Can AI finally bring order to biology’s data deluge?

How a "Super Transformer" model could unify genomics, imaging and cellular data — and help biologists see the whole.

The “super transformer” AI architecture could integrate data from multiple technologies to reveal a more coherent picture of life inside cells and tissues.
 

Modern biology is awash in data. Scientists can sequence DNA, track gene activity cell-by-cell, map proteins in space, and image tissues at microscopic resolution. However, it is a struggle to put all that information together to form a cohesive view.

A KAUST-led vision for artificial intelligence (AI) could help bridge that gap. An AI system that combines multiple biological data modalities into a single model has been described by members of the AI4BioMedicine lab in the Biomedical Division. Called a “super transformer”, the new AI architecture aims to turn today’s fragmented measurements by different technologies into a more coherent picture of life inside cells and tissues[1].

“This bridges the gaps between siloed computational approaches,” says Jesper Tegnér, professor of bioscience and computer science at KAUST who led the work.

“Such integration will be necessary if AI is to move beyond narrow, single-purpose biological analyses,” says research scientist Sumeer Khan, who co-authored the paper with Xabier Martínez de Morentin, a postdoctoral researcher. The proposed architecture, he explains, is meant to “facilitate scalable integration across data types” and thus provide a framework that can be used across genomic and biomedical research.

The idea fits into a broader effort by Tegnér and his KAUST colleagues to build AI systems that can both integrate biological measurements and explain what they have inferred from them. A single model that can learn from DNA sequences, gene activity, tissue images, and other data simultaneously could begin to link cause and effect across levels of biology, connecting genetic changes to altered cells, tissues, and, eventually, disease.

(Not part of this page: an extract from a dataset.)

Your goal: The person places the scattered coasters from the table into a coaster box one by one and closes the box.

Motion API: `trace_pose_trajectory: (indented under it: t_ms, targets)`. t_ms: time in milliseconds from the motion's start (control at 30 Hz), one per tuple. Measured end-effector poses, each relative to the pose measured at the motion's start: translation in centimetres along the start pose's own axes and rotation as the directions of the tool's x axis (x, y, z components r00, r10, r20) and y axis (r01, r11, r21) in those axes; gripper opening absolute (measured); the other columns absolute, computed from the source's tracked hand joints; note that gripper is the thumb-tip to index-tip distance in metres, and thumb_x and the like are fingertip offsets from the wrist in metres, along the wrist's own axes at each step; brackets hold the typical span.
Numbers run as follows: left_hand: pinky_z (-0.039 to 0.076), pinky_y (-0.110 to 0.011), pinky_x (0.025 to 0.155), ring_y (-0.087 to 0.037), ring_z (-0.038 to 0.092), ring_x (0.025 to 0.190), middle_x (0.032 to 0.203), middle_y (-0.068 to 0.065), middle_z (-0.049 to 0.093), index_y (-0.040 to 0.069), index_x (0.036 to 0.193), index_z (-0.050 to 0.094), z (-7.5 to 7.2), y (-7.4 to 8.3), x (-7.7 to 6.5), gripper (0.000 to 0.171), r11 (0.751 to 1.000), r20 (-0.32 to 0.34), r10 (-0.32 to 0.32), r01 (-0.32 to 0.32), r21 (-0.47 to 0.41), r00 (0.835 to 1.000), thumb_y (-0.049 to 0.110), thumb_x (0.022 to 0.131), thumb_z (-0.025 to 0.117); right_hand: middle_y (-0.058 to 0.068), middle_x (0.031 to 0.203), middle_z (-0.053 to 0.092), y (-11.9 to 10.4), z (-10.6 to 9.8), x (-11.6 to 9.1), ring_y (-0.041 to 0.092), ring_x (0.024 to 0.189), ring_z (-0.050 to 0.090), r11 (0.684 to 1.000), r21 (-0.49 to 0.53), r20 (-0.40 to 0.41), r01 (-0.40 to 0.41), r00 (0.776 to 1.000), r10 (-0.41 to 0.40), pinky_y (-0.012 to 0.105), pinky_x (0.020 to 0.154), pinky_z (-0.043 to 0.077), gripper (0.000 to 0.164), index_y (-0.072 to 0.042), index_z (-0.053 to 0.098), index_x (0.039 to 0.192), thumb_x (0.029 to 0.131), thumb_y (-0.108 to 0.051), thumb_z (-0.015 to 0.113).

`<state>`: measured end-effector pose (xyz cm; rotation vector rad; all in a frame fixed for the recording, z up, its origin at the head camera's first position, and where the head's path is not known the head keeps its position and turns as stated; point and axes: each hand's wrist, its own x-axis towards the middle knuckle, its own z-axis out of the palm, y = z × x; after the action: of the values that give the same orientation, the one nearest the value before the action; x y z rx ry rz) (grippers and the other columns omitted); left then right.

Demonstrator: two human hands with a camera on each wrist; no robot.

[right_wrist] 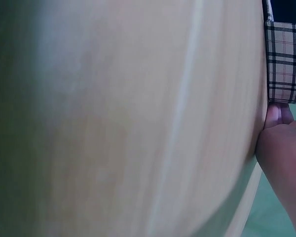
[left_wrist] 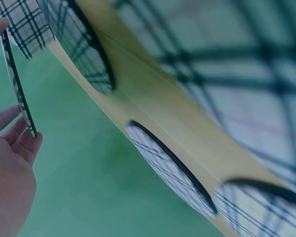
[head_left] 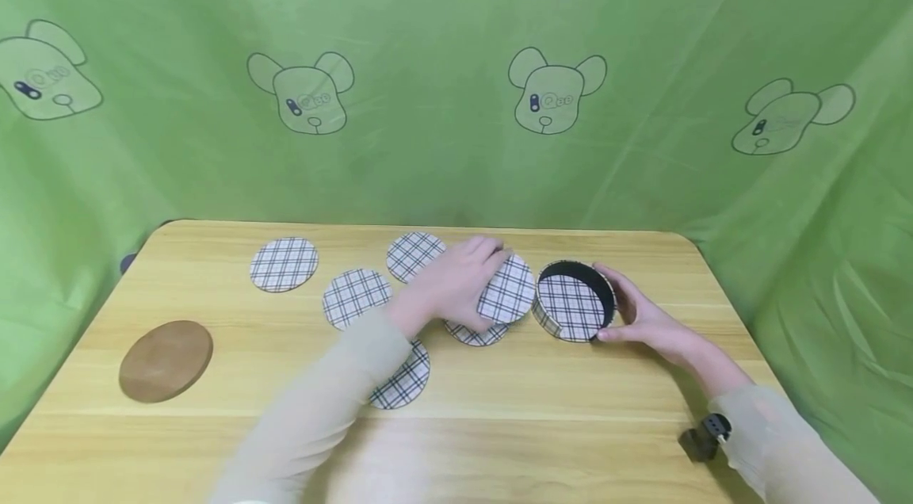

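My left hand [head_left: 456, 282] pinches a round plaid coaster [head_left: 509, 290] by its edge, tilted, just left of the holder. In the left wrist view this coaster [left_wrist: 16, 81] shows almost edge-on between the thumb and fingers of the left hand [left_wrist: 12, 168]. A round plaid coaster holder [head_left: 548, 319] with a dark inner wall stands on the table; plaid shows inside it. Around its right side, my right hand [head_left: 638, 320] grips with thumb in front and fingers behind. The right wrist view catches the holder's plaid outer wall [right_wrist: 287, 64]. Under the held coaster lies another plaid coaster [head_left: 478, 334], partly covered.
More plaid coasters lie flat across the table [head_left: 542, 441]: one at the far left [head_left: 284, 265], one left of centre [head_left: 355, 296], one at the back [head_left: 412, 254] and one in front [head_left: 405, 383]. A brown round disc [head_left: 166, 361] rests at the left.
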<state>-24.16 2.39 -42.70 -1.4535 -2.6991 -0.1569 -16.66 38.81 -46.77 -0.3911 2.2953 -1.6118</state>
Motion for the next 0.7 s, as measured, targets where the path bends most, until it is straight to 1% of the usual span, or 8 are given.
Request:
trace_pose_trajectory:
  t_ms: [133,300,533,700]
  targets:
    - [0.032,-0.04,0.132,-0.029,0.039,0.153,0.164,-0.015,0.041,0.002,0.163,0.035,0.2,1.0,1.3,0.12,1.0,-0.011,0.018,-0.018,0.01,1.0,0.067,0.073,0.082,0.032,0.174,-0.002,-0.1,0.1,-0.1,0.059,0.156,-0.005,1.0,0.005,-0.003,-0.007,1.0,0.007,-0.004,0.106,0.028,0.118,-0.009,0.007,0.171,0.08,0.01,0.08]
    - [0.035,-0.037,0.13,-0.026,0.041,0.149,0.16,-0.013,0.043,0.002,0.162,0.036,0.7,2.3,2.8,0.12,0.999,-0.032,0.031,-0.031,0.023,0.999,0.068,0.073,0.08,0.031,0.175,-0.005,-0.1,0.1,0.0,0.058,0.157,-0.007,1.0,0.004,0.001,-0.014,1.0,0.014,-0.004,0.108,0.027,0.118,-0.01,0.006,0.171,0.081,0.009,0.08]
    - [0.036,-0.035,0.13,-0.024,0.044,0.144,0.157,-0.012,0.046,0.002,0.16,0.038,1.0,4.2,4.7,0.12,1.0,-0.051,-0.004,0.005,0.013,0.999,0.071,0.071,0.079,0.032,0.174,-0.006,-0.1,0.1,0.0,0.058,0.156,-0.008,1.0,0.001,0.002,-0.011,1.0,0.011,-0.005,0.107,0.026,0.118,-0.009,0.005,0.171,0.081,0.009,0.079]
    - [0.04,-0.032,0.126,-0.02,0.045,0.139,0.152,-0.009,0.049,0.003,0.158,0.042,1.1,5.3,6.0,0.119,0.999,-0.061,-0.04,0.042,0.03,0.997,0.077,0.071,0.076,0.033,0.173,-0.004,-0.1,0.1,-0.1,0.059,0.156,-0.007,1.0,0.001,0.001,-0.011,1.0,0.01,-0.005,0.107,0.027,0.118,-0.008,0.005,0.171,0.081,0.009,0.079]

The appeal of such a system becomes clearer when considering how biological data are analyzed today. Most computational tools are built for a single task: one algorithm for DNA sequences, another for single-cell gene expression, another for tissue images. Integrating their outputs often requires bespoke pipelines, expert judgment, and guesswork. And as datasets grow in scale and complexity, this patchwork approach begins to fray.

Transformers offer one possible way forward. Originally developed for language processing, they were designed to understand how words relate to one another across sentences, paragraphs or extended treatises.

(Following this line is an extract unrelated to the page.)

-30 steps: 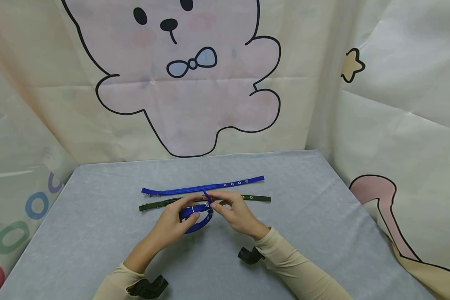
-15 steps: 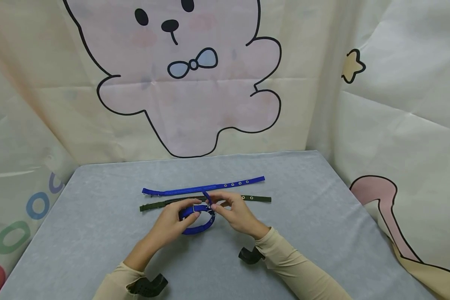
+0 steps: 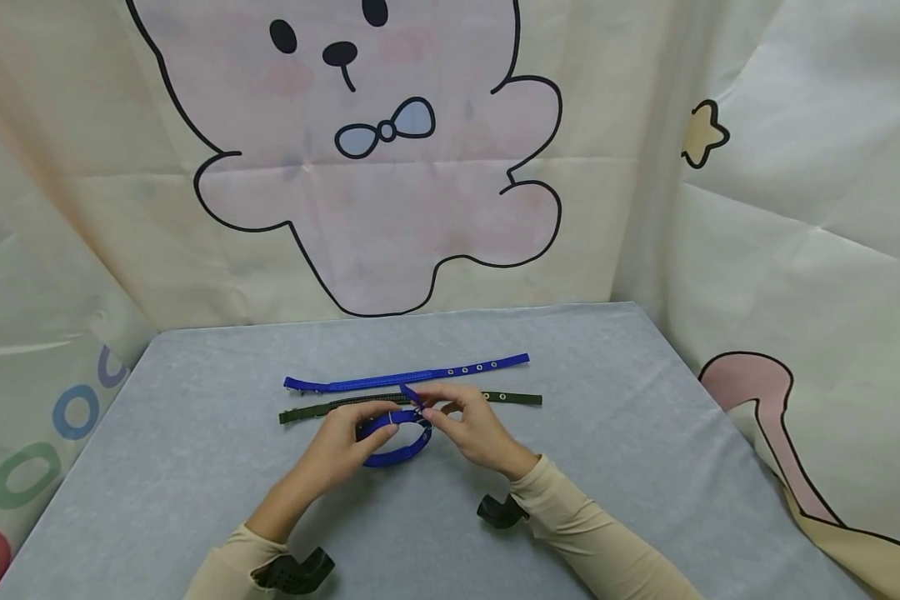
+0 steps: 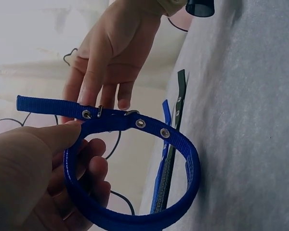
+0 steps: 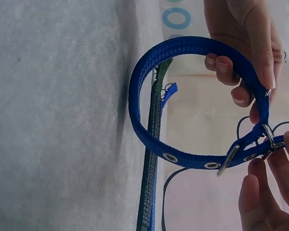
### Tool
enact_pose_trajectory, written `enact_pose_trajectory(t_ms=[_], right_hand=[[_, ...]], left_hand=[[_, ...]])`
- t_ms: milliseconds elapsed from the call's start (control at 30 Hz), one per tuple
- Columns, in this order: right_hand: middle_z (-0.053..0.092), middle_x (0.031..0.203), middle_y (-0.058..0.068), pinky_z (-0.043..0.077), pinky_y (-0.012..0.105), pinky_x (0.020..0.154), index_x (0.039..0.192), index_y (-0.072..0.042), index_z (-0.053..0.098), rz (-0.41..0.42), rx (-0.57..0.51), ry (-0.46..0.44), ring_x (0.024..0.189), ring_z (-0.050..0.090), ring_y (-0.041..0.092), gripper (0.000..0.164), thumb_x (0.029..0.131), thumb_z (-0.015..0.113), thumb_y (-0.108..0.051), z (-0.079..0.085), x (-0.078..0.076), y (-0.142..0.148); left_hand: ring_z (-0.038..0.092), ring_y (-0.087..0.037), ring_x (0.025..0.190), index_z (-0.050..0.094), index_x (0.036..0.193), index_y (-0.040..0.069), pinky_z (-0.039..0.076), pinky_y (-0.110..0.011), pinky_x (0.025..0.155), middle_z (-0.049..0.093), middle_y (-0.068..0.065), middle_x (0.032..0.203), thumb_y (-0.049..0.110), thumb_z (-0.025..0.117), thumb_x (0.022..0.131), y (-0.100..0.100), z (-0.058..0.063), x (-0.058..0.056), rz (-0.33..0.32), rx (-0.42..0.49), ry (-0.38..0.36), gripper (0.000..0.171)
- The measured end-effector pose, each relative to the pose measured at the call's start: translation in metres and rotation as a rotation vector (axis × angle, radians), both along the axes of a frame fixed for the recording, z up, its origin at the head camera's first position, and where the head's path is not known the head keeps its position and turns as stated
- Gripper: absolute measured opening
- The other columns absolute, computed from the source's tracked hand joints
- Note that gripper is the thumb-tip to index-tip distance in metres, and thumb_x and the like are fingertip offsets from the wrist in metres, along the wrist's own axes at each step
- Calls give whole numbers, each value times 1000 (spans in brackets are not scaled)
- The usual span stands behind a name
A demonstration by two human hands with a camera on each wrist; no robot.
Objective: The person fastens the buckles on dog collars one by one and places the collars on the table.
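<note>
A blue pet collar (image 3: pixel 393 457) is bent into a loop and held above the table. My left hand (image 3: pixel 345 442) pinches the band between thumb and fingers, just beside the buckle. My right hand (image 3: pixel 476 429) pinches the strap at the metal buckle (image 5: pixel 269 137). Through that buckle runs the strap's free end (image 4: pixel 48 105), which sticks out past the loop. In the left wrist view the prong lies at an eyelet (image 4: pixel 86 114); whether it is fully through, I cannot tell. Other metal-rimmed eyelets (image 5: pixel 170 157) show along the loop, near a metal ring (image 5: pixel 228 160).
Behind the hands, a second blue collar (image 3: pixel 405 379) lies straight on the grey cloth-covered table (image 3: pixel 195 467). A dark green collar (image 3: pixel 516 397) lies in front of it, partly hidden by the hands. Printed curtains (image 3: pixel 390 208) stand at the back and sides.
The loop has turned slightly and shows rounder to the head camera. The strap's free end has tipped to the left. Both hands have stayed almost in place, still holding the collar.
</note>
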State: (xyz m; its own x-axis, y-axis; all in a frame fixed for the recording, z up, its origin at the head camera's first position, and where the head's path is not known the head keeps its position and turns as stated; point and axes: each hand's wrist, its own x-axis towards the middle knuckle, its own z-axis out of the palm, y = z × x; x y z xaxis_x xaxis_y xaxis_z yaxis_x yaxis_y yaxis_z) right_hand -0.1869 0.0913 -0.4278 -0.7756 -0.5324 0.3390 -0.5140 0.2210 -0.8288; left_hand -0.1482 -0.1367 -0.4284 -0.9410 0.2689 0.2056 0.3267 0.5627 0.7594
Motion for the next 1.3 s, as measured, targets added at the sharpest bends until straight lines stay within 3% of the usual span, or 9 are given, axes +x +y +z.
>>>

Their key innovation lies in a machine-learning technique called “attention,” which enables models to weigh relationships across a dataset. Rather than processing information strictly in order, a transformer learns which elements matter most to one another, even when they are far apart. That ability proved essential for systems that translate languages or summarize documents, and the same logic applies to biology.

Biological systems are full of distant and indirect interactions. Genes influence one another across long stretches of DNA. Cells respond to signals from their neighbors and from faraway tissues. Molecular events, including disease-related deficiencies, can ripple upward to shape organs and whole organisms. In that sense, life — and disease — have a grammar of their own, and transformers trained on enough data may be able to learn it.

The “super” in “super transformer” reflects an ambition to extend this approach. Rather than applying transformers to a single data type at a time, the KAUST team envisions an architecture that can handle multiple modalities simultaneously. In their proposal, DNA sequences, gene-expression profiles, spatial maps and images would all be translated into a shared internal representation, then linked through the same attention-based machinery.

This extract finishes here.